= Shovel ready =

Political phrase regarding construction projects

In politics, a shovel ready construction project (usually larger-scale infrastructure) is where planning and engineering is advanced enough that—with sufficient funding—construction can begin within a very short time. The term was popularized by then-U.S. president-elect Obama in 2008.

In 2010, then-U.S. president Obama declared he had come to realize that there is "no such thing as shovel-ready projects".

==History==
The term was first used in print in 1995.

Writing for The Washington Post, writer Manuel Roig-Franzia sardonically suggested that the phrase did not exist and had never before been used until President-Elect Barack Obama used it during an interview with Meet the Press on 6 December 2008. Obama used the phrase to describe infrastructure projects that were ready to immediately receive stimulus funding of the American Recovery and Reinvestment Act of 2009.

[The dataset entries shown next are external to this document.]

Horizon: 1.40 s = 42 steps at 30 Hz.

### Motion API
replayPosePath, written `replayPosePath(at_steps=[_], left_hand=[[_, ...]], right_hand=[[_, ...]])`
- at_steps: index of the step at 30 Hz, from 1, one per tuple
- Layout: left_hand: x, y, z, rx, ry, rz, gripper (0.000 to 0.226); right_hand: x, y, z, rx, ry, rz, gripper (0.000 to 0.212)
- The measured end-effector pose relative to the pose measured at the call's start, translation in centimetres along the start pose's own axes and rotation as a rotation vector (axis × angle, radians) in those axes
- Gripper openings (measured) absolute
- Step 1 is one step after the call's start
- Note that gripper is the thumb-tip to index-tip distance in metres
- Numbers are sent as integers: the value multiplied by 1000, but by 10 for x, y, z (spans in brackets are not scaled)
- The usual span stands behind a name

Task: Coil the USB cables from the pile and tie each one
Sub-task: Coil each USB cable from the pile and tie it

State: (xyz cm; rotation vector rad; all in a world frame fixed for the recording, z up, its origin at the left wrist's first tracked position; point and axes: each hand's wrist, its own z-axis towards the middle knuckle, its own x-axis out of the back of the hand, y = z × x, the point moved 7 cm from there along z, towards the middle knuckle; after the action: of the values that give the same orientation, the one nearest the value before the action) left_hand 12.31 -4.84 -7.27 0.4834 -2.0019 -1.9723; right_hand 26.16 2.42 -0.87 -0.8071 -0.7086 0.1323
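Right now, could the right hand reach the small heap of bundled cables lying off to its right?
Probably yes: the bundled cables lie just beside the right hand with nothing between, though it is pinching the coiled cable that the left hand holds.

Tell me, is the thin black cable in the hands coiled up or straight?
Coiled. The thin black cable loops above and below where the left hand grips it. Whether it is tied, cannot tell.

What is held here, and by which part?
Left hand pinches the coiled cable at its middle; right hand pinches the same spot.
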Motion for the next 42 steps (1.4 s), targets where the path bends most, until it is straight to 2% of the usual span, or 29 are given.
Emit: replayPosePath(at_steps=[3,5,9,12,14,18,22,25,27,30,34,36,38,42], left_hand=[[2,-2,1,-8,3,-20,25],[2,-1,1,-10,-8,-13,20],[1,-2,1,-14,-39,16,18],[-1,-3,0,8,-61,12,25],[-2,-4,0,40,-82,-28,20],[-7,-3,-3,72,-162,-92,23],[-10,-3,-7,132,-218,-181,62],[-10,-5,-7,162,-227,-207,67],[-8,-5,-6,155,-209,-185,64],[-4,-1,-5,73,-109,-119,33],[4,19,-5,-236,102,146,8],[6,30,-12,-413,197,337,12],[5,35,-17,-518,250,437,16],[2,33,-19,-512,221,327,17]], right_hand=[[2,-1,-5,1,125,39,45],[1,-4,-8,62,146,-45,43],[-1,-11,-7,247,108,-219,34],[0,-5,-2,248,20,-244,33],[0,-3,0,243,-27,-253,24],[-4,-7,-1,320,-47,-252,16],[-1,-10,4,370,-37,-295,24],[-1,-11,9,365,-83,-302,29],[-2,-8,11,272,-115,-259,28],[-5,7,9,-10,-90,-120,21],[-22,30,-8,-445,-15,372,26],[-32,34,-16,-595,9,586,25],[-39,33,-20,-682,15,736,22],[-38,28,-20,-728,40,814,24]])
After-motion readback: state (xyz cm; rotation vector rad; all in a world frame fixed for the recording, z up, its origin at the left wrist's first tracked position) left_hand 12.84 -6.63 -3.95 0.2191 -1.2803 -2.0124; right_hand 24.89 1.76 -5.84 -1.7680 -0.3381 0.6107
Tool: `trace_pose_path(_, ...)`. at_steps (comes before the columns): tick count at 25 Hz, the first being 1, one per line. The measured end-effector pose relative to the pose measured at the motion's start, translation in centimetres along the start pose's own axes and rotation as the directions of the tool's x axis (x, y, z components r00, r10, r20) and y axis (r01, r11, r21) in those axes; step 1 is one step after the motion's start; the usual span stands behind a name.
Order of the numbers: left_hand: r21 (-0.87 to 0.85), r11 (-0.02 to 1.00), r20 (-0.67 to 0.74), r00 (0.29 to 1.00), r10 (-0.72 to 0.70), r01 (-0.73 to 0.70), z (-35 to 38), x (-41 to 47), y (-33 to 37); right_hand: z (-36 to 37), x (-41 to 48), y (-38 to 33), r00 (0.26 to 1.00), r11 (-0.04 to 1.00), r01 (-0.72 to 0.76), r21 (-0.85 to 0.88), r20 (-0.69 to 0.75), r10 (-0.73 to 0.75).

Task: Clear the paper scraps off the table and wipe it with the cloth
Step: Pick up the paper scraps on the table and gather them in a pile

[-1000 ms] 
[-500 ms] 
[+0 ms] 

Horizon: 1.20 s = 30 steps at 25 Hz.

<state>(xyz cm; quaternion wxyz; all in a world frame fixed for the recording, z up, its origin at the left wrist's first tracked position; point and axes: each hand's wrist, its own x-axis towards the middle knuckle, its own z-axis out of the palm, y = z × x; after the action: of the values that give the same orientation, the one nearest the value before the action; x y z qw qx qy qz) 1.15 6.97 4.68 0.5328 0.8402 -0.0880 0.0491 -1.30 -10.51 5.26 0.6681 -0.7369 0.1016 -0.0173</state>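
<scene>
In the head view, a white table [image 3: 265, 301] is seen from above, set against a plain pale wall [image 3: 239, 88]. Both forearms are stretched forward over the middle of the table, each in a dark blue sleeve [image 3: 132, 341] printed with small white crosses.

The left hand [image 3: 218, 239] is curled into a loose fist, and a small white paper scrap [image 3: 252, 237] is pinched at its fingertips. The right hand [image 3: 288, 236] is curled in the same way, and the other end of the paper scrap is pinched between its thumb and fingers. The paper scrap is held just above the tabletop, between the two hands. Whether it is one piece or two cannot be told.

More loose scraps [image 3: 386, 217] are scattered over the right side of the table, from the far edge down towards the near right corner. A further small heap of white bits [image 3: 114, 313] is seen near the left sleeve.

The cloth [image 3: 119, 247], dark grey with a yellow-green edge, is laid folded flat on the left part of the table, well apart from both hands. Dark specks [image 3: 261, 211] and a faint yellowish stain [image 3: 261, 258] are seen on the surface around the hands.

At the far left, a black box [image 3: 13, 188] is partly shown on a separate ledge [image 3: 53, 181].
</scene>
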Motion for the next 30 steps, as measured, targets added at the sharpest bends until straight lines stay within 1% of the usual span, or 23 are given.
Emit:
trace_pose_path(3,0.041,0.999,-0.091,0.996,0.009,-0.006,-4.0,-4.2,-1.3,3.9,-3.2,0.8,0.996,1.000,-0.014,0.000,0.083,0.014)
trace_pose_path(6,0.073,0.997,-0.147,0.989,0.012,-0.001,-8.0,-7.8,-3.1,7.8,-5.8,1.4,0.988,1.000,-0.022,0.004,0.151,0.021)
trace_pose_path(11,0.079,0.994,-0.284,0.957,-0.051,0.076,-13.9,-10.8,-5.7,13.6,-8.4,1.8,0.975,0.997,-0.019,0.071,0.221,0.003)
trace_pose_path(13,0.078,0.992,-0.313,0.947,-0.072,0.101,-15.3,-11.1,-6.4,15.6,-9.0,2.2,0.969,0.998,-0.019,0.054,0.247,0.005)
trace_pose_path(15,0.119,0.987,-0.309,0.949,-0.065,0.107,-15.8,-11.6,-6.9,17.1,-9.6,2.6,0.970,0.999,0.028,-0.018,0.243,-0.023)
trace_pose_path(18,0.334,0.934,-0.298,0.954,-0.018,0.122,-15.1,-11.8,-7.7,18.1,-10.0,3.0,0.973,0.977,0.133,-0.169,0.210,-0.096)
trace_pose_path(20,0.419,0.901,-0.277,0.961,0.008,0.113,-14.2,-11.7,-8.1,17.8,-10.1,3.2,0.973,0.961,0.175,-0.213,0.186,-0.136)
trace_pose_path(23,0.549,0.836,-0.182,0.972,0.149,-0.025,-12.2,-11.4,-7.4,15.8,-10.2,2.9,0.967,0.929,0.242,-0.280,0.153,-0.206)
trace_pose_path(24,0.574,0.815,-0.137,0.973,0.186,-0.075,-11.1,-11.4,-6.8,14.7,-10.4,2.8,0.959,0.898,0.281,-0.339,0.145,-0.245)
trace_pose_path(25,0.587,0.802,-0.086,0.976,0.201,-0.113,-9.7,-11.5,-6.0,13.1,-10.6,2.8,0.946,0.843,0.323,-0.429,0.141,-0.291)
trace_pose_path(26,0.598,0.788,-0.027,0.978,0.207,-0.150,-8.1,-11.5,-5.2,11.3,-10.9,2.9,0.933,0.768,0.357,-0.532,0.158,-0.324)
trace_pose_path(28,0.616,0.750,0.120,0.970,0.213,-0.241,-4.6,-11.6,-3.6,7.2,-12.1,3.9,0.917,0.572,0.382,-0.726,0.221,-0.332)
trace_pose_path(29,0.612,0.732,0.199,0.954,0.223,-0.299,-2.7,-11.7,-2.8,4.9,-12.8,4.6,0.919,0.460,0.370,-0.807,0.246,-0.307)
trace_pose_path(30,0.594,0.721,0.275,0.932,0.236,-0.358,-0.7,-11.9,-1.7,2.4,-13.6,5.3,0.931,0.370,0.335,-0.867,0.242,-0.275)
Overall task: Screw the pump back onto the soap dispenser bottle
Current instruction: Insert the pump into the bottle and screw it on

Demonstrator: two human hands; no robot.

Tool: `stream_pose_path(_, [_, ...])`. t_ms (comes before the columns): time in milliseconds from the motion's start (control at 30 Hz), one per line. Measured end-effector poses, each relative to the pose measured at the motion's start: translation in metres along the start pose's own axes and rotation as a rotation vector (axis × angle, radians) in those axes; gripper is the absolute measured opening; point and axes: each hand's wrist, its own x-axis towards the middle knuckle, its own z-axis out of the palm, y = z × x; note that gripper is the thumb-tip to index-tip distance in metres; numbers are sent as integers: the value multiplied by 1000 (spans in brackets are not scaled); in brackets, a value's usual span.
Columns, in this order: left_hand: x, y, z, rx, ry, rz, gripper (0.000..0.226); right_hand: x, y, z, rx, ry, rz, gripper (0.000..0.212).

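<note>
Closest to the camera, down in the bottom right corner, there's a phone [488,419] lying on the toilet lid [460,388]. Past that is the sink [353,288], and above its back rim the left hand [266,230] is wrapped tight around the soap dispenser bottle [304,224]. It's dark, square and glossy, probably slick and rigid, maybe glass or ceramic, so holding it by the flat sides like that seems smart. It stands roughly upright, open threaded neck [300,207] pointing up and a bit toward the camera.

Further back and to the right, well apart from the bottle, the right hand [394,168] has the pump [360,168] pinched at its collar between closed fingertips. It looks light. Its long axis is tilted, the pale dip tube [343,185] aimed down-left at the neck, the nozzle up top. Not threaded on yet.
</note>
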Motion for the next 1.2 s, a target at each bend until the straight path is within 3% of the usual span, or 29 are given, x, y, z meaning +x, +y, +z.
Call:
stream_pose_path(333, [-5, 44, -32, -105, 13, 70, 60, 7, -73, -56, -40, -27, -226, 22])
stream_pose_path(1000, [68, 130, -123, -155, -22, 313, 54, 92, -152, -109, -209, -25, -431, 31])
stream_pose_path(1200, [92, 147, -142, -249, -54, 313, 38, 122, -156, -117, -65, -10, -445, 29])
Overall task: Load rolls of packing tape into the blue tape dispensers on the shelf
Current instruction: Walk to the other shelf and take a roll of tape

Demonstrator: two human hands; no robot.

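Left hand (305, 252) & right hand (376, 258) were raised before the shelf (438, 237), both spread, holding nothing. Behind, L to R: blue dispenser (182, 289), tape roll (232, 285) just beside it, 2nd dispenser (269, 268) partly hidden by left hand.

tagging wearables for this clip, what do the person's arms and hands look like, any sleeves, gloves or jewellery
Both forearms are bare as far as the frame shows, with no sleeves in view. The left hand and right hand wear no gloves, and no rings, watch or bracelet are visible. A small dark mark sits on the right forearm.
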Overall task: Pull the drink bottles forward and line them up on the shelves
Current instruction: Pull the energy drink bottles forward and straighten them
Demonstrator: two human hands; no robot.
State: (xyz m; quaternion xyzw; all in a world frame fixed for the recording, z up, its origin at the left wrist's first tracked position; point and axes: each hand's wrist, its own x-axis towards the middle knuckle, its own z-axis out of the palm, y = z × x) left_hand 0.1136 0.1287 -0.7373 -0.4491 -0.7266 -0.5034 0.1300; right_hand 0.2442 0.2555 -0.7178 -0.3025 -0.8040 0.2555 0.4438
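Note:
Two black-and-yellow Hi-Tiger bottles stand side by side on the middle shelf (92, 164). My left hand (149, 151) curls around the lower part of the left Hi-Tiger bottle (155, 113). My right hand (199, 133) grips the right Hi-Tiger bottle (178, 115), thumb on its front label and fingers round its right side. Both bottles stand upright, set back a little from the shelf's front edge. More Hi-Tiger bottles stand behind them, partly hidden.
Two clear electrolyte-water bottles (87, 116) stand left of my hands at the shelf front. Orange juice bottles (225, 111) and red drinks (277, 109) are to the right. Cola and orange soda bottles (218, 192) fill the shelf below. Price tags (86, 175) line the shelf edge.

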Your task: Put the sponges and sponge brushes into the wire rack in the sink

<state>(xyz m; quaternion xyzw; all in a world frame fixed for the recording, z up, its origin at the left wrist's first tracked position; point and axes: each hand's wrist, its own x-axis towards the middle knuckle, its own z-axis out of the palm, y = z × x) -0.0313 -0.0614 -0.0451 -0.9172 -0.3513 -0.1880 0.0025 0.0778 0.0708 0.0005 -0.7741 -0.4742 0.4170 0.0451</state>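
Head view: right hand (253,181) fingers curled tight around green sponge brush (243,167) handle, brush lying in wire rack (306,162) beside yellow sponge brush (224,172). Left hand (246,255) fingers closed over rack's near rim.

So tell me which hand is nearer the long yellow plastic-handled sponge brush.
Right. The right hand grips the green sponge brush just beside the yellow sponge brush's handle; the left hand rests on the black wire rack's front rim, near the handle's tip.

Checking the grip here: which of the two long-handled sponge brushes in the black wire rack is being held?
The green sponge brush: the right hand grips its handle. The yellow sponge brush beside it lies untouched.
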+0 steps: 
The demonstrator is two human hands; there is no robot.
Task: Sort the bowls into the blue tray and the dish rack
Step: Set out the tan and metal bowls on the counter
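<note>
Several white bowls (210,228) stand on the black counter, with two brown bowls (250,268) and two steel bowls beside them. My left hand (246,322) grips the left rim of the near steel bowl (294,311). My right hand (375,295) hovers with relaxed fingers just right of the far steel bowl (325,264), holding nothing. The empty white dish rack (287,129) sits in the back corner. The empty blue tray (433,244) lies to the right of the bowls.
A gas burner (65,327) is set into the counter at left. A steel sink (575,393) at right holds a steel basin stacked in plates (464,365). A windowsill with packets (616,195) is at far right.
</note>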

Later, other commentators suggested the phrase denoted projects which were able to begin construction within a specific time-frame of three or four months on a use it or lose it basis.

==Examples==
===In the US===
Having originated in the United States, the term is now used generally in reference to projects which are candidates for economic stimulus spending: money put into a shovel ready project will have a more immediate impact on the economy than money spent on a project on which a great deal of time must elapse for architecture, zoning, legal considerations or other such factors before labor can be deployed on it.

In Iowa, the Seven County Corridor Alliance (Benton County, Cedar County, Iowa County, Johnson County, Jones County, Linn County and Washington County) established a Shovel Ready Certification Program to certify projects as shovel ready that will be added to a local, regional and statewide inventory of sites with similar qualifications and will be strongly marketed.

The Georgia Department of Transportation has established specific criteria projects must meet to be considered shovel ready including National Environmental Policy Act (NEPA) clearances and relevant property acquisition requirements.

===In Australia===
In Australia, the term is also used in relation to stimulus funding, specifically funding programs like the Building the Education Revolution (BER) program. In 2009, the term shovel-ready won the Macquarie Dictionary Word of the Year award.

===In the UK===
In the United Kingdom, the phrase has been used on a number of occasions by Vincent De Rivaz, the Chief Executive of EDF Energy, in the context of a proposed new nuclear power station in Somerset.

As in the rest of the United Kingdom, in Scotland, the phrase is used in a similar context. For example, Cabinet Secretary for Infrastructure and Capital Investment, Alex Neil, used the term in March 2012 to describe the status of 36 infrastructure projects on a list handed to the government of the United Kingdom for potential funding.